Conta a história que a humanidade já utilizou entre 3 a 10 mil espécies de plantas para atendimento de suas necessidades alimentares. Mas a produção de alimentos, hoje, depende de um número muito reduzido, talvez 150, e desse número, o fato é que, apenas 15 espécies são as mais recorrentes: duas que produzem o açúcar (beterraba e cana de açúcar); quatro que são produtoras de amido (batata, batata-doce, feijão e mandioca); cinco que são do grupo de cereais (arroz, centeio, milho, sorgo e trigo); duas que são frutíferas (banana e coco); e duas que são oleaginosas (amendoim e soja)².

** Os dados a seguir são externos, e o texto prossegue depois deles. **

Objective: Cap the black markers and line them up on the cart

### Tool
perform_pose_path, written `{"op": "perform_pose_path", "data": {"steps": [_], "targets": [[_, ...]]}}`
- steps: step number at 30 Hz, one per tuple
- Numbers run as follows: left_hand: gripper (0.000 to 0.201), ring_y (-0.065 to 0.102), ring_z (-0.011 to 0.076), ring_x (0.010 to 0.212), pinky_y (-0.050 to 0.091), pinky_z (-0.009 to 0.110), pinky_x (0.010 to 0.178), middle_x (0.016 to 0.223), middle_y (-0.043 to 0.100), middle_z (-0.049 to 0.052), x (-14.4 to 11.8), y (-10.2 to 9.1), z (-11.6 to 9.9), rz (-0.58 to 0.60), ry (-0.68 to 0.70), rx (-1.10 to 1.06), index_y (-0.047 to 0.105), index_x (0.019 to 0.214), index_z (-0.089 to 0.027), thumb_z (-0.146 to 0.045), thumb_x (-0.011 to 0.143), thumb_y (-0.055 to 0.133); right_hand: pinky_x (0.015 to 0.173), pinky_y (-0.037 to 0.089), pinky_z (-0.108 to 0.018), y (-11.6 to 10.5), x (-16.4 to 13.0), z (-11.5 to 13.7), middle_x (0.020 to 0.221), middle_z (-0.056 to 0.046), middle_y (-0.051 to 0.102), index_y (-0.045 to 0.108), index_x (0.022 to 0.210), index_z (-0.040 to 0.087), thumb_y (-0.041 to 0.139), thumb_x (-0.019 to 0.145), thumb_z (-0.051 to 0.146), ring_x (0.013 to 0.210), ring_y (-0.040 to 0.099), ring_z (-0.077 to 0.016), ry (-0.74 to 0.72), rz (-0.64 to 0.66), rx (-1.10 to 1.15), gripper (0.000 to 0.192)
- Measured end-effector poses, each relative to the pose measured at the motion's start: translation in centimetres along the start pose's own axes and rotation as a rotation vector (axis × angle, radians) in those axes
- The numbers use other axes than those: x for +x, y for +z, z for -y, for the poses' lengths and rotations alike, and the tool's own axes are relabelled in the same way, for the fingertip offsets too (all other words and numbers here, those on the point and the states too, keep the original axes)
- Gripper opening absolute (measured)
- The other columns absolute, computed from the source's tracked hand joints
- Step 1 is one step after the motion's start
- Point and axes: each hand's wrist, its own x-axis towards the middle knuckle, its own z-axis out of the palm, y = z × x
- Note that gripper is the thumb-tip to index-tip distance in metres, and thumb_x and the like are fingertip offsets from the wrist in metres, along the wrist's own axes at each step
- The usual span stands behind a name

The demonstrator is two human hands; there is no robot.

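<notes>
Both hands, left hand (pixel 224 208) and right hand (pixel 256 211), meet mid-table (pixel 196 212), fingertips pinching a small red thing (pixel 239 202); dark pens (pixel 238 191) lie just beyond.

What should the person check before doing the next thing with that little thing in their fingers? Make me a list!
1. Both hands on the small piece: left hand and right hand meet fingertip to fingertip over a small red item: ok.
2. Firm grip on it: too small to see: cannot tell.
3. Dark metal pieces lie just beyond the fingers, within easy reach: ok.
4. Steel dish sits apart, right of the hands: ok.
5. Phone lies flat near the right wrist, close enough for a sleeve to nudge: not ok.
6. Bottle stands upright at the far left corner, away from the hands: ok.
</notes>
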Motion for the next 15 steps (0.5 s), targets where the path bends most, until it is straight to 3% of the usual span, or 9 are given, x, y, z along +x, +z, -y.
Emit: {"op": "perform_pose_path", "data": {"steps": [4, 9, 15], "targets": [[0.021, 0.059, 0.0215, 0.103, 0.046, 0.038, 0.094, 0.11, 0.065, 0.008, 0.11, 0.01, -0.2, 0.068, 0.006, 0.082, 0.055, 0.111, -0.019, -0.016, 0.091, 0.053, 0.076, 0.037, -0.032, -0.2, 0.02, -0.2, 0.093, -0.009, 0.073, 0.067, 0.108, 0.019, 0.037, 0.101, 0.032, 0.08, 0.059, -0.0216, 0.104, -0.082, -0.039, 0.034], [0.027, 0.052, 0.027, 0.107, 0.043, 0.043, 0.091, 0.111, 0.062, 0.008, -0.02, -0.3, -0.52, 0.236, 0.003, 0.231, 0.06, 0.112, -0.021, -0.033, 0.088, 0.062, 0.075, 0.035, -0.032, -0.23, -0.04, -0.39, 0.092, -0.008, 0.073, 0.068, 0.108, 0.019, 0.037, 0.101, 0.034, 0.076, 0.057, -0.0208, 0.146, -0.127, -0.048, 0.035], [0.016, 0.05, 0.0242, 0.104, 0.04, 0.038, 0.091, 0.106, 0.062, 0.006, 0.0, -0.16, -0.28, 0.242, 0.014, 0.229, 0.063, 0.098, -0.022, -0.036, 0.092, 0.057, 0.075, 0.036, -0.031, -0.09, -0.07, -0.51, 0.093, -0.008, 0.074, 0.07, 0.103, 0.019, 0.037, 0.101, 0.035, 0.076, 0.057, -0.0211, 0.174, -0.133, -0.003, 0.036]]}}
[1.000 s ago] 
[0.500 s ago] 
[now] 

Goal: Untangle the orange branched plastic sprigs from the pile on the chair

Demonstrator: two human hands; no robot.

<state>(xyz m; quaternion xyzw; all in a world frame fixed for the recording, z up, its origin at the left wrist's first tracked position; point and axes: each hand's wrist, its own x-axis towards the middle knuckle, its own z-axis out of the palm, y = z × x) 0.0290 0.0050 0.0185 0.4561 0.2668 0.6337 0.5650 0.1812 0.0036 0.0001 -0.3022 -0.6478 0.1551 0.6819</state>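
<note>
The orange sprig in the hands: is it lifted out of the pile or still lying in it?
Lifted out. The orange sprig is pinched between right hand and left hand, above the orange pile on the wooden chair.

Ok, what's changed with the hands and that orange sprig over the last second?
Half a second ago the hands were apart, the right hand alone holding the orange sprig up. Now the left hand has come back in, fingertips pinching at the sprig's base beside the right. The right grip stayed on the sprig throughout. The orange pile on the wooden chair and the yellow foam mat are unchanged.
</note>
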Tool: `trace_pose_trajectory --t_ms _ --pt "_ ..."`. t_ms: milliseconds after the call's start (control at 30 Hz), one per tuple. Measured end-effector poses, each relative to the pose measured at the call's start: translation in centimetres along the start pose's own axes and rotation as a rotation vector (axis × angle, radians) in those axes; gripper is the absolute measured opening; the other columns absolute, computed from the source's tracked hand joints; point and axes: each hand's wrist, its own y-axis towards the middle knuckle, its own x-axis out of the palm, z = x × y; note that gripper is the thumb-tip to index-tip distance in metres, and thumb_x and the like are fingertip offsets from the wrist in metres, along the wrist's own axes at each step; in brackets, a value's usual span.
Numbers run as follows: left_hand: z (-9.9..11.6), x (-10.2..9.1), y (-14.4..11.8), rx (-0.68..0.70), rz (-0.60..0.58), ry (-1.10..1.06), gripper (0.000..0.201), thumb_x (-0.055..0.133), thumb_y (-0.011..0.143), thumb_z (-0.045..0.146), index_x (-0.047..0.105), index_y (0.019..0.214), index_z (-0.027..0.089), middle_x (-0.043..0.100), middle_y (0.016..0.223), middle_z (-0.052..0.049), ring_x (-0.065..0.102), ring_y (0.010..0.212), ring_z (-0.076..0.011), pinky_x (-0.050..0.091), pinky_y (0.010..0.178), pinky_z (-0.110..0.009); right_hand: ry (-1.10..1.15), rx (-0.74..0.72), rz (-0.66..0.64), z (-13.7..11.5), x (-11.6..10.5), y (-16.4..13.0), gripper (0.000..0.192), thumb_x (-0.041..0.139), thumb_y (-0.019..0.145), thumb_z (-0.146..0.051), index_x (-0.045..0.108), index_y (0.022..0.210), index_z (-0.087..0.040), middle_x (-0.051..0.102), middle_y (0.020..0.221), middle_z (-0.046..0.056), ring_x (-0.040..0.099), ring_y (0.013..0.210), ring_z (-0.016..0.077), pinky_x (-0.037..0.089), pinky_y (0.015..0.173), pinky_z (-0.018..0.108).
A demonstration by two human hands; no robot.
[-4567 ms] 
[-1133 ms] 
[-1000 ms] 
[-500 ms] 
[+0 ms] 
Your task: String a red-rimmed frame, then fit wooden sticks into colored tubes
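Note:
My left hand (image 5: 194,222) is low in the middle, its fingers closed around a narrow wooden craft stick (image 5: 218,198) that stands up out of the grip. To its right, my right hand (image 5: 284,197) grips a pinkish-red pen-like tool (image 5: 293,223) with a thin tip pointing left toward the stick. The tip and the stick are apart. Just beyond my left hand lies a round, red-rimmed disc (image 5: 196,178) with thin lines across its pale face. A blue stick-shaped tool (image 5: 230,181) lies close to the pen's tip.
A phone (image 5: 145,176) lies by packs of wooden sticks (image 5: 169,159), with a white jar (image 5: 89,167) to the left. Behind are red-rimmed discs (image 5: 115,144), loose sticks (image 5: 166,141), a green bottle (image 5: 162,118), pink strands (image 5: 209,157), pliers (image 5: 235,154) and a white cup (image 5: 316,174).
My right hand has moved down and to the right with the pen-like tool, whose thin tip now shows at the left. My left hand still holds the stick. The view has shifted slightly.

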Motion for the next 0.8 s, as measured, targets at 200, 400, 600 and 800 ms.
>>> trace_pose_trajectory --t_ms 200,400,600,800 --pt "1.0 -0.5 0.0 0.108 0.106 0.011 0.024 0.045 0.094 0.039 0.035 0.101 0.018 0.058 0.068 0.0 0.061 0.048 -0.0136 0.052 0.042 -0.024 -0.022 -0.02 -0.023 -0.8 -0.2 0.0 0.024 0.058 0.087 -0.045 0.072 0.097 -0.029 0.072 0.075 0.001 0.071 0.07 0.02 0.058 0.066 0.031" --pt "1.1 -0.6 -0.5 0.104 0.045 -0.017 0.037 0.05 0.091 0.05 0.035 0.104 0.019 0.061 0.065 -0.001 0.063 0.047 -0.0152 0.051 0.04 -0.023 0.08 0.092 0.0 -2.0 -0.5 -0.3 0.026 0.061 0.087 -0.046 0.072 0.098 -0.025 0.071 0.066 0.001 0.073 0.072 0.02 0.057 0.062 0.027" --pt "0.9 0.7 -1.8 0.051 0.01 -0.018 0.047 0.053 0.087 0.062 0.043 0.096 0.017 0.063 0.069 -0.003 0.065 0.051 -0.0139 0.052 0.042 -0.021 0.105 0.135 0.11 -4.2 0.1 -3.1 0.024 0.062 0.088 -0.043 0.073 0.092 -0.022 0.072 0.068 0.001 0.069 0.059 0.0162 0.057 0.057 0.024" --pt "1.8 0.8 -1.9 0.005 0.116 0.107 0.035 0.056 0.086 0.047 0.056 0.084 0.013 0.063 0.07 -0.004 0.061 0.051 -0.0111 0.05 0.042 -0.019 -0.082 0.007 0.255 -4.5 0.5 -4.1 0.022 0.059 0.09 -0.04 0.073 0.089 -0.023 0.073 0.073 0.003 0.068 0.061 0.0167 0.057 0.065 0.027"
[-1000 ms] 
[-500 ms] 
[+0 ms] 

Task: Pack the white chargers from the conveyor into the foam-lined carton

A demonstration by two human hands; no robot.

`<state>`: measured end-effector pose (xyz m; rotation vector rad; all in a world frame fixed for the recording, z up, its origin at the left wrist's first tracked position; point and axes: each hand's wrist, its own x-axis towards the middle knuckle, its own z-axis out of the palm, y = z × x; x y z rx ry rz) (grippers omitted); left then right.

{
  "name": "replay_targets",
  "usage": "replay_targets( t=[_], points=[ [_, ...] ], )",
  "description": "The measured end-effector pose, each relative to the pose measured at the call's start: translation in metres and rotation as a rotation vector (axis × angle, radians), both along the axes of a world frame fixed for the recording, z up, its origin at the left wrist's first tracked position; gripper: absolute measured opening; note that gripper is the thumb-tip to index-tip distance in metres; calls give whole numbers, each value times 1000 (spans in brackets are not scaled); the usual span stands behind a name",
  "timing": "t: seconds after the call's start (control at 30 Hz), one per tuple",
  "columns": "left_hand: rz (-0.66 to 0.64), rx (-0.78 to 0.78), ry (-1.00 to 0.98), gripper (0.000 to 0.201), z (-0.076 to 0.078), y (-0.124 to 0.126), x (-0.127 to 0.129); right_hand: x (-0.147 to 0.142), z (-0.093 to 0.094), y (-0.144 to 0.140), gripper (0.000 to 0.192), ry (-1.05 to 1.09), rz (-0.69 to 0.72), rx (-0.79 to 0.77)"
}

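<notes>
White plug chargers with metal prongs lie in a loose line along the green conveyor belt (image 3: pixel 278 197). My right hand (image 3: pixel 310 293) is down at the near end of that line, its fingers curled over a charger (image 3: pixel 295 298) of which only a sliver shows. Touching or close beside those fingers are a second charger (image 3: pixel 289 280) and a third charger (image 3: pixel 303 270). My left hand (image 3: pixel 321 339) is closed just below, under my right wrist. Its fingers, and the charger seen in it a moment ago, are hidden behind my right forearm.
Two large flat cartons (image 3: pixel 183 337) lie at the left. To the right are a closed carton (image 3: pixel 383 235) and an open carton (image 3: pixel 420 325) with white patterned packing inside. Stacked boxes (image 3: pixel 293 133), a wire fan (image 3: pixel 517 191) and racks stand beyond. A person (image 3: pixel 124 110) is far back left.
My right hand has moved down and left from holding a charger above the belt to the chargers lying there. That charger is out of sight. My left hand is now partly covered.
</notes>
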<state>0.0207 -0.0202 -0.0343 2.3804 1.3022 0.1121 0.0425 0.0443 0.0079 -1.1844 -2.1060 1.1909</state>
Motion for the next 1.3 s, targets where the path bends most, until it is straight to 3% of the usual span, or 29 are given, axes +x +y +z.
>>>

É importante perguntar: o que (não) estamos comendo? Vivemos tempos de muitas mudanças de nossos hábitos alimentares com a redução da variedade em nossa alimentação, com maior consumo dos produtos alimentícios industrializados e ultraprocessados como, por exemplo, os refrigerantes, as massas de preparo instantâneo, os biscoitos recheados e outros. Houve uma redução do consumo de frutas e hortaliças com impactos na mudança do perfil nutricional da população. Cresce o índice de sobrepeso e de obesidade. Priorizar o consumo de alimentos in natura, alimentos de estação, que correspondam ao ciclo da natureza, comercializados sobretudo nas feiras de alimentos agroecológicos e orgânicos, é um passo importante. Faz bem ao meio ambiente, faz bem à saúde e valoriza os agricultores familiares e agroextrativistas, grupos que realmente produzem nossos alimentos.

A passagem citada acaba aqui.